Sobre la base de lo revisado, ¿no podemos considerar la privatización de las empresas estatales en dictadura (Ruiz y Boccardo –en Los chilenos bajo el neoliberalismo– señalan que de las 400 empresas públicas existentes en 1973, solo quedaban 15 para 1980) un ejemplo de acumulación por desposesión? La utilización de las cotizaciones de los chilenos para sostener el mercado de capitales, ¿no puede considerarse un dispositivo de construcción de subjetividades sobre la base del riesgo y las fluctuaciones del mercado? El que el Estado continúe siendo monoexportador y renuncie a expandir su reducida capacidad económica, ¿no puede considerarse una confirmación del rol subsidiario que adquiere bajo la ideología neoliberal, aquella que lo reduce a los márgenes no profitables por el privado? La elevación de la meritocracia como principio ético social, ¿no puede considerarse como una forma de entender que la desigualdad es el resultado de los diferenciales de esfuerzos que los individuos –únicos responsables de su destino– ejercen en sus trayectorias?
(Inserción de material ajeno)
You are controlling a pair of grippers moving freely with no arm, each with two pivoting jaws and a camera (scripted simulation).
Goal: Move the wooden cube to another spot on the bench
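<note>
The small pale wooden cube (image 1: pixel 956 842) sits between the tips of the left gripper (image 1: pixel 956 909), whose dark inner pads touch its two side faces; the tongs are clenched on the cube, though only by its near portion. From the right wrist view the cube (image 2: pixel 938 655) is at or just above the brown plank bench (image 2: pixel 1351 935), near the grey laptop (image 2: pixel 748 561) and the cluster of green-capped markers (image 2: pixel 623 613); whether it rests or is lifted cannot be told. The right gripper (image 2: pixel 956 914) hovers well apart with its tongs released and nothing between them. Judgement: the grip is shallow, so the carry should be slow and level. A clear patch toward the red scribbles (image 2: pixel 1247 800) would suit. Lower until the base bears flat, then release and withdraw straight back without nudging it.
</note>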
Y, finalmente, ¿no podemos considerar a la lógica de los consensos como el epítome del “desencanto” de la política, de la domesticación de la incertidumbre democrática por la evaluación económica?, ¿no podemos… no podemos sino concluir que la hipótesis de Ottone es, en el mejor de los casos, absurda.
La hipótesis de Ottone responde a una visceral, aunque no por ello ilegítima, defensa del legado de Aylwin (decir que los estudiantes son “brutos” porque –según él– no leen, parece poco templado).
Pero hay ejercicios mucho más interesantes que hacer con la figura de Aylwin, mucho más que usarlo para decretar la muerte del neoliberalismo por secretaría.
Para un férreo crítico del carácter democrático de, por ejemplo, la sociedad venezolana y su gobierno, resultaría interesante saber si Ottone considera que Aylwin fue un demócrata a pesar de la evidencia de su apoyo del golpe de Estado de Pinochet, y si este hecho puede ser redimido por haber sido elegido democráticamente.
Quizás uno de los más interesantes debates relativos a la figura de Aylwin radica en si el carácter democrático de una persona o un proceso está garantizado por un elemento procedimental (elección democrática) o por un elemento sustancial (consecuencias democratizantes).
Reflexionar sobre esto parece mucho menos inútil que dedicarse a cavar tumbas para quien aún no muere.